▶ [Exercise goal] Repeat the listing exactly, line by line, and leave the pictures behind.

▶ [Material provided]

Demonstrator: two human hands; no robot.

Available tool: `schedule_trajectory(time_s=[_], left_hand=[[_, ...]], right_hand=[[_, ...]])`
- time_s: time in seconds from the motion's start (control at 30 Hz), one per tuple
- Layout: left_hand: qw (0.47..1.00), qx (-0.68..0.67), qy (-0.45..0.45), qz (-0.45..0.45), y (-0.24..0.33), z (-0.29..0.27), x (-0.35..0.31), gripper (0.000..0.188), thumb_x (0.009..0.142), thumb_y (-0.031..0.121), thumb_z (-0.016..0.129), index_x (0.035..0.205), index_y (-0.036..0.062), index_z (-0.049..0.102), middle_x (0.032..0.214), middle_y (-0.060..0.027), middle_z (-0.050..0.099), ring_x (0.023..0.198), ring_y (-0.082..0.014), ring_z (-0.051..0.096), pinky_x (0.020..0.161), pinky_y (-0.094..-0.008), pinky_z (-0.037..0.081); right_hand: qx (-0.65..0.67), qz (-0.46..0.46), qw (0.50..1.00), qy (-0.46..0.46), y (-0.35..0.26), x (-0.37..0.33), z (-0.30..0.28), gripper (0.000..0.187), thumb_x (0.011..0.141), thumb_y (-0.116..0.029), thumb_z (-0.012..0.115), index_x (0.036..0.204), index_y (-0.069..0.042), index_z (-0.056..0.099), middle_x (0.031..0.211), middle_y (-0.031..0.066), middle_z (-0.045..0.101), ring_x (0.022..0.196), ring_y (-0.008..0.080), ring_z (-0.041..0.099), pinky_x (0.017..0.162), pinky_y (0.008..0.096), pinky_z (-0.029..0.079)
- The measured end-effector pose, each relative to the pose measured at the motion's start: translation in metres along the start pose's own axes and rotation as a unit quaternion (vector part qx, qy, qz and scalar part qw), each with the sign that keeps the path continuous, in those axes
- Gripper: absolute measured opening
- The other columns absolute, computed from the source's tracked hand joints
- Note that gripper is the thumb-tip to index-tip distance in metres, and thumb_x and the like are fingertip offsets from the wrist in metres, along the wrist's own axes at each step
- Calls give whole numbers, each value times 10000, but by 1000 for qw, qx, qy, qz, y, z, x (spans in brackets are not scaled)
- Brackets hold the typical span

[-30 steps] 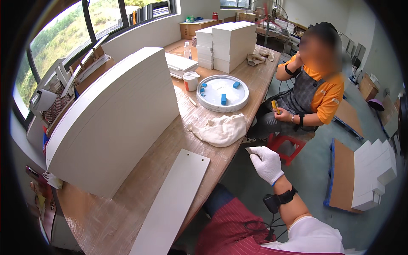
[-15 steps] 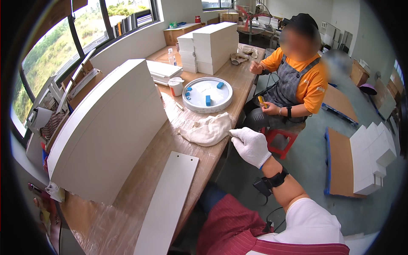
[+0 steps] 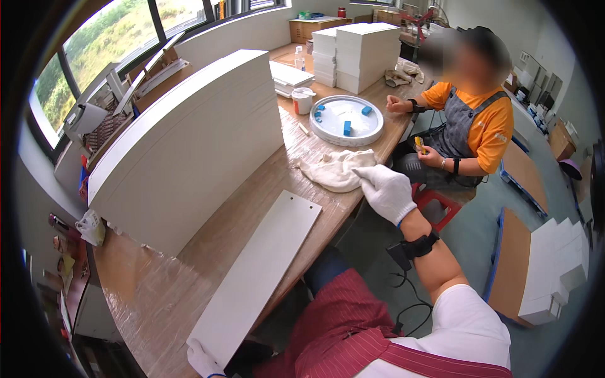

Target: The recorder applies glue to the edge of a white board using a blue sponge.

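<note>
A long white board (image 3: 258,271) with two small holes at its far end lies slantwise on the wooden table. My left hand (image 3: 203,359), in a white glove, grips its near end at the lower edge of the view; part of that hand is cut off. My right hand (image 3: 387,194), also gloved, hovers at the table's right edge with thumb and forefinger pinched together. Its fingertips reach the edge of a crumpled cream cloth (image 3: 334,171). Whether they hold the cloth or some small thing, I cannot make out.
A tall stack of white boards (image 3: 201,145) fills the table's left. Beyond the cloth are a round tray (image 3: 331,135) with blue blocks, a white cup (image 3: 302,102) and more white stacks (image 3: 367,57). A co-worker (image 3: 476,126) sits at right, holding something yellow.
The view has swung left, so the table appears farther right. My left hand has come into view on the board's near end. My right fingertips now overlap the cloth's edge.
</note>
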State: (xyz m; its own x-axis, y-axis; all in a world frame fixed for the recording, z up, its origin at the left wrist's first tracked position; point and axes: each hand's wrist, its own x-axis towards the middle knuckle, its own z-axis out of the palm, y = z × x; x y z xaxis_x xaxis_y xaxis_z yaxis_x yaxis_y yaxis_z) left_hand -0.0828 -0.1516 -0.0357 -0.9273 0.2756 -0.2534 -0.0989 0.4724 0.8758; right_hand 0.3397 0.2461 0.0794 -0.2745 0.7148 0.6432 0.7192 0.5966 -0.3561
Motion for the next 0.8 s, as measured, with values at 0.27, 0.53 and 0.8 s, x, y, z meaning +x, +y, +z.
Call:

▶ [Answer to the exercise]
Demonstrator: two human hands; no robot.

Available tool: `schedule_trajectory(time_s=[_], left_hand=[[_, ...]], right_hand=[[_, ...]])`
- time_s: time in seconds from the motion's start (control at 30 Hz), one per tuple
- Layout: left_hand: qw (0.47..1.00), qx (-0.68..0.67), qy (-0.45..0.45), qz (-0.45..0.45), y (-0.24..0.33), z (-0.29..0.27), x (-0.35..0.31), gripper (0.000..0.188), thumb_x (0.009..0.142), thumb_y (-0.031..0.121), thumb_z (-0.016..0.129), index_x (0.035..0.205), index_y (-0.036..0.062), index_z (-0.049..0.102), middle_x (0.032..0.214), middle_y (-0.060..0.027), middle_z (-0.050..0.099), ring_x (0.023..0.198), ring_y (-0.082..0.014), ring_z (-0.051..0.096), pinky_x (0.020..0.161), pinky_y (-0.094..-0.008), pinky_z (-0.037..0.081); right_hand: qx (-0.65..0.67), qz (-0.46..0.46), qw (0.50..1.00), qy (-0.46..0.46), y (-0.35..0.26), x (-0.37..0.33), z (-0.30..0.28), gripper (0.000..0.187), thumb_x (0.011..0.141), thumb_y (-0.116..0.029), thumb_z (-0.012..0.115), index_x (0.036..0.204), index_y (-0.069..0.042), index_z (-0.056..0.099), middle_x (0.031..0.211), middle_y (-0.031..0.066), middle_z (-0.045..0.101), ring_x (0.022..0.196), ring_y (-0.008..0.080), ring_z (-0.041..0.099), pinky_x (0.017..0.162), pinky_y (0.008..0.096), pinky_z (-0.029..0.079)
- The measured end-effector pose, each relative to the pose measured at the motion's start: translation in metres along the start pose's own axes and rotation as a unit quaternion (vector part qx, qy, qz and scalar part qw), each with the sign that keeps the path continuous, in those axes
- Gripper: absolute measured opening
- The other columns absolute, computed from the source's tracked hand joints
- Note that gripper is the thumb-tip to index-tip distance in metres, and thumb_x and the like are fingertip offsets from the wrist in metres, along the wrist's own axes at each step
- Calls give whole numbers, each value times 10000, but by 1000 for qw, qx, qy, qz, y, z, x (spans in brackets are not scaled)
- Brackets hold the typical span

[-30 steps] 
[-15 steps] 
[+0 steps] 

Target: The recorder applies glue to the edge of a white board using a blue sponge.

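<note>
A long white board (image 3: 258,271) with two small holes at its far end lies slantwise on the wooden table. My left hand (image 3: 203,359), in a white glove, grips its near end at the lower edge of the view; part of that hand is cut off. My right hand (image 3: 387,194), also gloved, hovers at the table's right edge with thumb and forefinger pinched together. Its fingertips reach the edge of a crumpled cream cloth (image 3: 334,171). Whether they hold the cloth or some small thing, I cannot make out.
A tall stack of white boards (image 3: 201,145) fills the table's left. Beyond the cloth are a round tray (image 3: 331,135) with blue blocks, a white cup (image 3: 302,102) and more white stacks (image 3: 367,57). A co-worker (image 3: 476,126) sits at right, holding something yellow.
The view has swung left, so the table appears farther right. My left hand has come into view on the board's near end. My right fingertips now overlap the cloth's edge.
</note>
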State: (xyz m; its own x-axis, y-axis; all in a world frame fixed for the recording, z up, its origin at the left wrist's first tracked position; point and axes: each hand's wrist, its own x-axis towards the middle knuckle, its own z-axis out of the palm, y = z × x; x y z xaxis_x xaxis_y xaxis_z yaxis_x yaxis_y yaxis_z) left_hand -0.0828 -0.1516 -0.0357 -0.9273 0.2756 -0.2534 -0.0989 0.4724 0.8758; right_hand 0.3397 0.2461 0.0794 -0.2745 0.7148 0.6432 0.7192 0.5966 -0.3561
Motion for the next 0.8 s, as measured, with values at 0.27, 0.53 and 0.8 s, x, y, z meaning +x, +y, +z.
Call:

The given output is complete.